| Work task |
Exactly the lines starting at the line containing "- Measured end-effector" and ending at the line containing "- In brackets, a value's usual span" are to be written out from the listing below, both included.

● ● ●

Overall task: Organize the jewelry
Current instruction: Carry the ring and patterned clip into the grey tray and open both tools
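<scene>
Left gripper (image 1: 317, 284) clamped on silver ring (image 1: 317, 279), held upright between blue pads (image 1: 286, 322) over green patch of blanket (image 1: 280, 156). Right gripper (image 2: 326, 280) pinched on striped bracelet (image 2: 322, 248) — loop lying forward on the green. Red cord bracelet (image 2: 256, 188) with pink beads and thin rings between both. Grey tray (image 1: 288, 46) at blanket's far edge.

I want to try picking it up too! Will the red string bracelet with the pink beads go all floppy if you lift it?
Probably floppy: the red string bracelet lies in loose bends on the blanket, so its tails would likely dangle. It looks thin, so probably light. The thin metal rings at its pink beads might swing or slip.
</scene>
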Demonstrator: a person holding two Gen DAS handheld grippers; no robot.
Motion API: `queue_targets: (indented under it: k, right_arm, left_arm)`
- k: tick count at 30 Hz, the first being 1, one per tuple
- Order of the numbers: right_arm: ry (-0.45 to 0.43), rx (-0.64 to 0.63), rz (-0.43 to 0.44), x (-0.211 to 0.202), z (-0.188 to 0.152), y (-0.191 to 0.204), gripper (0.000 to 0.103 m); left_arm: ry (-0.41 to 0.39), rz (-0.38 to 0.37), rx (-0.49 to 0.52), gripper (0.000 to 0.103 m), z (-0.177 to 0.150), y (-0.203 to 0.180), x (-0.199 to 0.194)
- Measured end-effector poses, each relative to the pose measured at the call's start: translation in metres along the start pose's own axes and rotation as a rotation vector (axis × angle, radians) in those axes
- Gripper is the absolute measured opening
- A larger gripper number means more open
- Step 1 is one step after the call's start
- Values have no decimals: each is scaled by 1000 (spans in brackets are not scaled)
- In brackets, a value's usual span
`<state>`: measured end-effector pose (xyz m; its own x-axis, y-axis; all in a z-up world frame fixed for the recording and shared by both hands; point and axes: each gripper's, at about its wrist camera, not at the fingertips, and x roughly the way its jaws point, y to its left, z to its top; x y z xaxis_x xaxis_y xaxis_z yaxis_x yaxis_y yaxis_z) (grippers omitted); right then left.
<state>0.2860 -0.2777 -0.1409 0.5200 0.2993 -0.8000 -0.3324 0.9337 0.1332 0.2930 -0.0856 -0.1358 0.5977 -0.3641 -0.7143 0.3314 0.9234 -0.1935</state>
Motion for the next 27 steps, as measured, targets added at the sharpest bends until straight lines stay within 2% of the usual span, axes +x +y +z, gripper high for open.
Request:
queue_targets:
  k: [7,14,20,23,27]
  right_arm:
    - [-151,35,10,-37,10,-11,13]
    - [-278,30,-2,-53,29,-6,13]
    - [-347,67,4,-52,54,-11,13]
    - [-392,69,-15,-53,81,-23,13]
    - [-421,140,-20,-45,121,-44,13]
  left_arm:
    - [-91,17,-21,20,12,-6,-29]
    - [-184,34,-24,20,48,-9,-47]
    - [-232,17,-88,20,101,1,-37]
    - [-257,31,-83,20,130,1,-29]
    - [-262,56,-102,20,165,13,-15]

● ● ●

| Expected output |
- Measured end-effector poses, each relative to the pose measured at the call's start: translation in metres along the start pose's own axes and rotation as a rotation vector (axis × angle, radians) in those axes
- Gripper is the absolute measured opening
- A larger gripper number means more open
- Step 1 is one step after the call's start
- Values have no decimals: each is scaled by 1000 (spans in brackets are not scaled)
- In brackets, a value's usual span

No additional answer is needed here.